These give different outputs:

FullSimplify[Re[(1 - 6* I)* Cos[x] - (1 + 2*I)*Sin[(1/2)* x]],Element[x, 
Reals]]

FullSimplify[Re[(1 - 6* I)* Cos[x] - (1 + 2*I)*Sin[0.5*x]],Element[x, 
Reals]]

I get:

\!\(Cos[x] - Sin[x\/2]\)

Re[(1 - 6 \[ImaginaryI]) Cos[x] - (1 + 2 \[ImaginaryI]) Sin[0.5 x]]

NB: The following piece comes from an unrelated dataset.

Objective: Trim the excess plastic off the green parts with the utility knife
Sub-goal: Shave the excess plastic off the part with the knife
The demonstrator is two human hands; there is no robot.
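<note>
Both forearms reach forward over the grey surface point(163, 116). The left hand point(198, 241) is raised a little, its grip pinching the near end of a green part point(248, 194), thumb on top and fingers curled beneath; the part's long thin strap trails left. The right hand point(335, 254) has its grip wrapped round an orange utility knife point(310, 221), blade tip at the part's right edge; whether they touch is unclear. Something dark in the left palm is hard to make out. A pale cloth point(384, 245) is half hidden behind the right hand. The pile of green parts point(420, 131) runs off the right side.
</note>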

I think I can get my NDSolve to work if I can make the second 
FullSimplify above give me an output without an Re in it.  Mathematica 
assumes that 0.5 may have some tiny imaginary part and therefore keeps 
everything for full generality.  How do I eliminate
this?  Note that I have simplified things a lot here, the actual
expression that I will be using has many terms that all have the
form above, with many significant digits, which depend on earlier
calculations.  I have tried using Chop,

FullSimplify[Chop[Re[(1 -
   6* I)* Cos[x] - (1 + 2*I)*Sin[0.5* x]]], Element[x, Reals]]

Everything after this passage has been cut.